━━━━━ Recorded data ━━━━━
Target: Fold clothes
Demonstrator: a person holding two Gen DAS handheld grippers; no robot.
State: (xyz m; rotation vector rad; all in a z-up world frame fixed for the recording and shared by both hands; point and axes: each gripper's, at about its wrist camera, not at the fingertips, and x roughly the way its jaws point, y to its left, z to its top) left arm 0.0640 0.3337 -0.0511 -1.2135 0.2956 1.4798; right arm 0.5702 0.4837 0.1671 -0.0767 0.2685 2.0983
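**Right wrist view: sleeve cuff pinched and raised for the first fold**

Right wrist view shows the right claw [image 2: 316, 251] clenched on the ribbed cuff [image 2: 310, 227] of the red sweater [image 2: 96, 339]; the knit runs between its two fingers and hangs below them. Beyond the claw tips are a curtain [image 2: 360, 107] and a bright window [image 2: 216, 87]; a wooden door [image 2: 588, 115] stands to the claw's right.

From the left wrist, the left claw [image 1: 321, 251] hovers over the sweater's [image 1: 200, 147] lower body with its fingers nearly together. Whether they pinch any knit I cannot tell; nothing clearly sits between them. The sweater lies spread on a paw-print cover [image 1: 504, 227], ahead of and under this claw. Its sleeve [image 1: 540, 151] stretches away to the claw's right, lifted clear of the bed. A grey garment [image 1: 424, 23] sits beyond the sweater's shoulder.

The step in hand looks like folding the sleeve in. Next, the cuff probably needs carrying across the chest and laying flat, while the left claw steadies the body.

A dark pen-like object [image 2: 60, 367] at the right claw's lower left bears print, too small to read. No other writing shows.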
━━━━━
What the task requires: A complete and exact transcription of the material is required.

Completed task:
Target: Fold clothes
Demonstrator: a person holding two Gen DAS handheld grippers; no robot.
State: (xyz m; rotation vector rad; all in a z-up world frame fixed for the recording and shared by both hands; point and axes: each gripper's, at about its wrist camera, not at the fingertips, and x roughly the way its jaws point, y to its left, z to its top) left arm 0.0640 0.3337 -0.0511 -1.2135 0.2956 1.4798; right arm 0.5702 0.4837 0.1671 -0.0767 0.2685 2.0983
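**Right wrist view: sleeve cuff pinched and raised for the first fold**

Right wrist view shows the right claw [image 2: 316, 251] clenched on the ribbed cuff [image 2: 310, 227] of the red sweater [image 2: 96, 339]; the knit runs between its two fingers and hangs below them. Beyond the claw tips are a curtain [image 2: 360, 107] and a bright window [image 2: 216, 87]; a wooden door [image 2: 588, 115] stands to the claw's right.

From the left wrist, the left claw [image 1: 321, 251] hovers over the sweater's [image 1: 200, 147] lower body with its fingers nearly together. Whether they pinch any knit I cannot tell; nothing clearly sits between them. The sweater lies spread on a paw-print cover [image 1: 504, 227], ahead of and under this claw. Its sleeve [image 1: 540, 151] stretches away to the claw's right, lifted clear of the bed. A grey garment [image 1: 424, 23] sits beyond the sweater's shoulder.

The step in hand looks like folding the sleeve in. Next, the cuff probably needs carrying across the chest and laying flat, while the left claw steadies the body.

A dark pen-like object [image 2: 60, 367] at the right claw's lower left bears print, too small to read. No other writing shows.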

Nothing more remains to be done for this exercise.